Initializing Pipelines¶

pipeline_lr = make_pipeline(
  StandardScaler(),
  LogisticRegression()
)

## more controlled way
pipeline_dt = Pipeline([
  ('scaler',StandardScaler()),
  ('classifier',DecisionTreeClassifier())
])

pipelines = [pipeline_lr, pipeline_dt, pipeline_randomforest]

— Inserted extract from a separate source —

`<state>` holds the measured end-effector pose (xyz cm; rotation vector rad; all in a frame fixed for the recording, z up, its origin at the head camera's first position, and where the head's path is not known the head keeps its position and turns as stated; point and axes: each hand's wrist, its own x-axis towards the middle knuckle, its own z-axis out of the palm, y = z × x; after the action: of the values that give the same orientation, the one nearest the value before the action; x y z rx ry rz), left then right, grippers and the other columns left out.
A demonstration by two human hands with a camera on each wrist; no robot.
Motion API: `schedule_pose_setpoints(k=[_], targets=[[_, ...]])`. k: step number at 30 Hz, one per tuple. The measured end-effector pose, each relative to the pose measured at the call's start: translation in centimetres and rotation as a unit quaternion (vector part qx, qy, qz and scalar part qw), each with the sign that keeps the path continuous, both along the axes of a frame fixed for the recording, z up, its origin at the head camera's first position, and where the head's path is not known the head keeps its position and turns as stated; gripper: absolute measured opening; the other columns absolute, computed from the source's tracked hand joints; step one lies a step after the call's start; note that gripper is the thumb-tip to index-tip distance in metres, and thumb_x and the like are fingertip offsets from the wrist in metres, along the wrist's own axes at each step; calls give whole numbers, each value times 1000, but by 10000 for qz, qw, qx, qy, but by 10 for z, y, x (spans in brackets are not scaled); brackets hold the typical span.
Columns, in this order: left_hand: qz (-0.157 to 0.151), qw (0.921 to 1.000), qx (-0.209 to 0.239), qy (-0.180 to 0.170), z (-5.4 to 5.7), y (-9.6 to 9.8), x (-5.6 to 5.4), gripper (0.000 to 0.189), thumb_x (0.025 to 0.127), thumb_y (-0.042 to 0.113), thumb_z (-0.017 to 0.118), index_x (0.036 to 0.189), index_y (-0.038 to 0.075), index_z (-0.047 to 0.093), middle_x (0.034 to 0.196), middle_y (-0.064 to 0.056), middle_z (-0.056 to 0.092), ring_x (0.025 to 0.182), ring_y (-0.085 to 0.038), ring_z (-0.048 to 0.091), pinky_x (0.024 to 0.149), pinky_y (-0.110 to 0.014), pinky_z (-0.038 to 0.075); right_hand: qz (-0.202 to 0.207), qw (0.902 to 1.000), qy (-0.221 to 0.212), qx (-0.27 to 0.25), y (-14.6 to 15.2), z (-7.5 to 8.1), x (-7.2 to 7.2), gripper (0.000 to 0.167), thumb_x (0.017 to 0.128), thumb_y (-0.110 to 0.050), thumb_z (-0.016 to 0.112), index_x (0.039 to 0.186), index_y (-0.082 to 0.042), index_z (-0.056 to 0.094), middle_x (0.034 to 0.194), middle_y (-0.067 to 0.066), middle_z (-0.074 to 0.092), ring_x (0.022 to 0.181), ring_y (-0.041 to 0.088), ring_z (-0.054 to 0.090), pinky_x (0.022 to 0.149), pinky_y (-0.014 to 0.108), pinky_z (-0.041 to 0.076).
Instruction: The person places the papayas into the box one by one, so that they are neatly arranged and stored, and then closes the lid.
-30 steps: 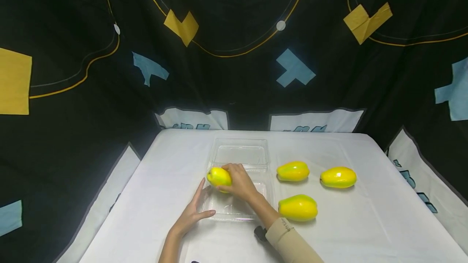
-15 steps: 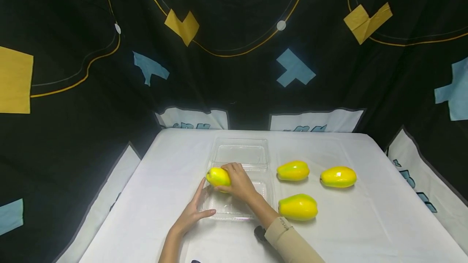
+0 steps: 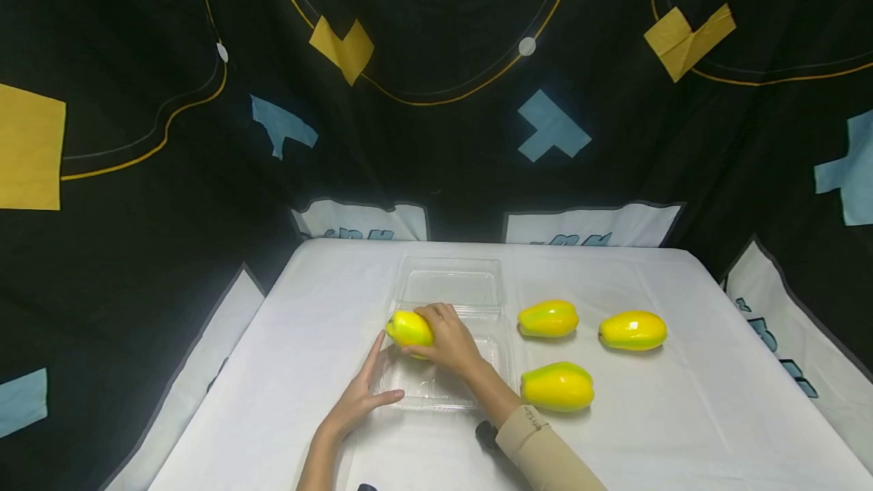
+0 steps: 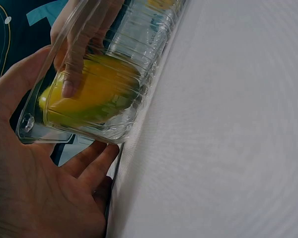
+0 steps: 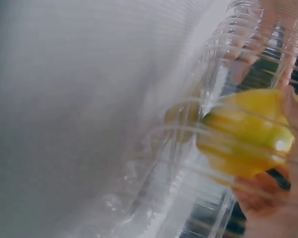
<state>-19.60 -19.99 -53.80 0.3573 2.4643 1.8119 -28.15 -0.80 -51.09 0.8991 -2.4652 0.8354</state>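
One fruit [image 3: 409, 329], low middle, seems nearly put away: right hand [image 3: 449, 341] grips it, spread left hand [image 3: 355, 401] touches box [image 3: 428, 391]. Next, maybe let go.

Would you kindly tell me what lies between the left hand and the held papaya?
The clear plastic container's wall lies between the left hand and the papaya, as the left wrist view shows.

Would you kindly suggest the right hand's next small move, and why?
I'd probably release the held fruit: the right hand grips it inside the open clear box, where it appears to sit low, with the left hand beside the box.
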Motion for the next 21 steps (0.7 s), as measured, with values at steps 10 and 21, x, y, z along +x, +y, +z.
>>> schedule_pose_setpoints(k=[10, 21], targets=[[46, 9999, -120, -11, 0, -1, 0, 99, 77, 23, 71, 147, 36, 2, 154, -6, 4, 137, -37, 12, 100, -68, 9, -50, 9999, -56, 94, 2, 1, -2, 71, 65, -51, 78, 120, -12, 58, 112, 1, 57, 98, 16, 50, 78, 29, 49], [31, 9999, -144, 16, 1, -1, 1, 100, 77, 23, 70, 149, 26, 2, 154, -10, 2, 136, -39, 13, 99, -69, 9, -13, 9999, 135, 83, 2, -1, -2, 72, 63, -52, 78, 120, -11, 59, 111, 1, 58, 97, 16, 51, 78, 29, 48]])
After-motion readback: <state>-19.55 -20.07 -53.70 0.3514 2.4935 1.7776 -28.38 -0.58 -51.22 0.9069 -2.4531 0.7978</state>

## Dictionary of pipelines and classifier types for ease of reference
pipe_dict = {
  0: 'Logistic Regression',
  1: 'Decision Tree'
}

best_accuracy = 0.0
best_classifier = 0
best_pipeline=""

Pipeline Parameters¶

pipe.get_params()

Training/Fitting¶

## Fit the pipelines
for pipe in pipelines:
  pipe.fit(X_train, y_train)
    ## pipe.fit(X_train, y_train, classifier__sample_weight=1)

Results¶

for i,model in enumerate(pipelines):
    print(
      pipe_dict[i], "Test Accuracy:", model.score(X_test,y_test)
    )

for i,model in enumerate(pipelines):
    if model.score(X_test,y_test)>best_accuracy:
        best_accuracy=model.score(X_test,y_test)
        best_classifier=i
        best_pipeline=model

print('Classifier with best accuracy:{}'.format(pipe_dict[best_classifier]))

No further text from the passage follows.